Task to carry out -
Please return the full listing word for word, leaving out any pictures.

Information shown -
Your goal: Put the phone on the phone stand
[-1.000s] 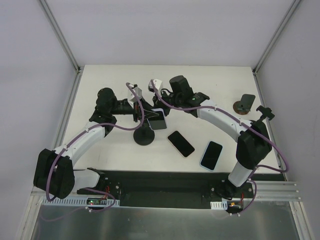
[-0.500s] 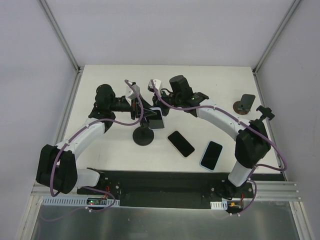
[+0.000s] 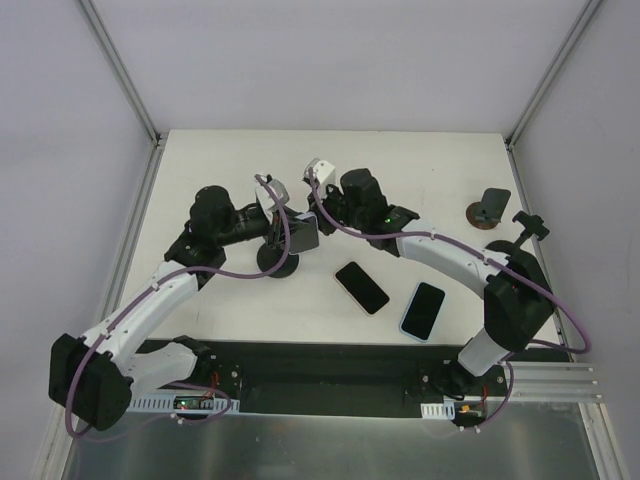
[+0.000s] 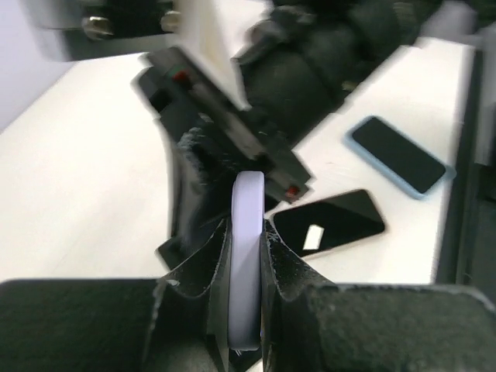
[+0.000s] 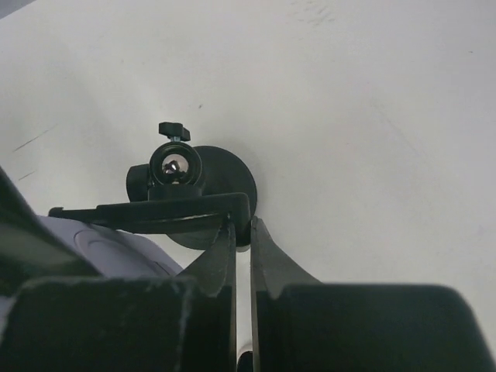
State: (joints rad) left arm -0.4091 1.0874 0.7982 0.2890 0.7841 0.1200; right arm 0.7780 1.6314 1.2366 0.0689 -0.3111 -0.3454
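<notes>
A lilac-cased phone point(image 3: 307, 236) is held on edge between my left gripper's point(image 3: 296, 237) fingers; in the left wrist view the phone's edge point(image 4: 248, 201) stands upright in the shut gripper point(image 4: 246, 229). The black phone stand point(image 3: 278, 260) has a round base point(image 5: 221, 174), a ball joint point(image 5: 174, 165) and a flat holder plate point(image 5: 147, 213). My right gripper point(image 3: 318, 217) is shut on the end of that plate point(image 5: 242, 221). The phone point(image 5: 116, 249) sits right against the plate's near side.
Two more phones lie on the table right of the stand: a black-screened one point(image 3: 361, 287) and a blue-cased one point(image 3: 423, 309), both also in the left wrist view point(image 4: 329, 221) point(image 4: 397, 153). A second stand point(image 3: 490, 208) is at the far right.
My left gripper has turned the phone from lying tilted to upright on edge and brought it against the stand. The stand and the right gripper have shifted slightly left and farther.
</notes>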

Reply -
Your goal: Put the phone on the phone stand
[-1.000s] 
[-0.500s] 
[+0.000s] 
[+0.000s] 
[+0.000s] 
State: (joints rad) left arm -0.4091 1.0874 0.7982 0.2890 0.7841 0.1200; right arm 0.7780 1.6314 1.2366 0.0689 -0.3111 -0.3454
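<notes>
A lilac-cased phone point(image 3: 307, 236) is held on edge between my left gripper's point(image 3: 296, 237) fingers; in the left wrist view the phone's edge point(image 4: 248, 201) stands upright in the shut gripper point(image 4: 246, 229). The black phone stand point(image 3: 278, 260) has a round base point(image 5: 221, 174), a ball joint point(image 5: 174, 165) and a flat holder plate point(image 5: 147, 213). My right gripper point(image 3: 318, 217) is shut on the end of that plate point(image 5: 242, 221). The phone point(image 5: 116, 249) sits right against the plate's near side.
Two more phones lie on the table right of the stand: a black-screened one point(image 3: 361, 287) and a blue-cased one point(image 3: 423, 309), both also in the left wrist view point(image 4: 329, 221) point(image 4: 397, 153). A second stand point(image 3: 490, 208) is at the far right.
My left gripper has turned the phone from lying tilted to upright on edge and brought it against the stand. The stand and the right gripper have shifted slightly left and farther.
</notes>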

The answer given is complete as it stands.